Однако им повезло – дошли без приключений. Ну, наконец-то! – облегченно вздохнул Болохов.
Вскарабкавшись на невысокий отвесный берег, они укрылись в густом тальнике.
– Ну все, господин хороший, мы на месте, – глухо проговорил проводник. – Со мной ты уже рассчитался, так что можешь идти на все четыре стороны.
Болохов растерялся.
– А вы?.. Вы сейчас куда?
Тот хмыкнул.
– Ну, куда-куда – домой, конечно…
Это было сказано так обыденно, так по-домашнему просто, что у Болохова защемило в груди и ему стало тоскливо и одиноко. «Хорошо этому Федору, – подумал, – домой пойдет, а каково мне? Бедная матушка, она даже не подозревает, какие душевные и физические муки приходится испытывать ее сыну, которого революция все никак не хочет отпускать от себя». Сидеть бы ему сейчас в тепле да рисовать свои картины, а он все рыщет где-то по белу свету и ищет на свою задницу приключений. Да когда же это кончится! Нет, все, вот вернется в Москву – тут же подаст рапорт об увольнении. Хватит, навоевался, пора и на покой.

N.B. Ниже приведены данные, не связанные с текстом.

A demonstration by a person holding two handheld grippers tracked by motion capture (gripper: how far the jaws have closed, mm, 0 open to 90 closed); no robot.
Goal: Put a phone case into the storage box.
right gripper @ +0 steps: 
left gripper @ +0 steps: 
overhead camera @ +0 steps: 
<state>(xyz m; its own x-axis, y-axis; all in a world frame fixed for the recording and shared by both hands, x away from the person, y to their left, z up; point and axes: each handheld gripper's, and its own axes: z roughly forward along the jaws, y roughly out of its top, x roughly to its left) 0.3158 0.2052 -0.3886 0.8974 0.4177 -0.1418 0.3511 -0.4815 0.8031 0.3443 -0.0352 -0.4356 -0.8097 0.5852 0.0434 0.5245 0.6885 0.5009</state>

– Может, доведете до первых домов? А то я никак не сориентируюсь, – умоляюще попросил он Федора.
– Нет, не могу, – ответил тот. – Дальше сам. А то еще ненароком и меня вместе с тобой загребут. Это тебе все равно…
Неожиданно где-то неподалеку заржала лошадь.
– Ну вот, казачий разъезд пожаловал, – прошептал проводник. – Хочешь – иди к ним. Они тебя и отведут куда надо.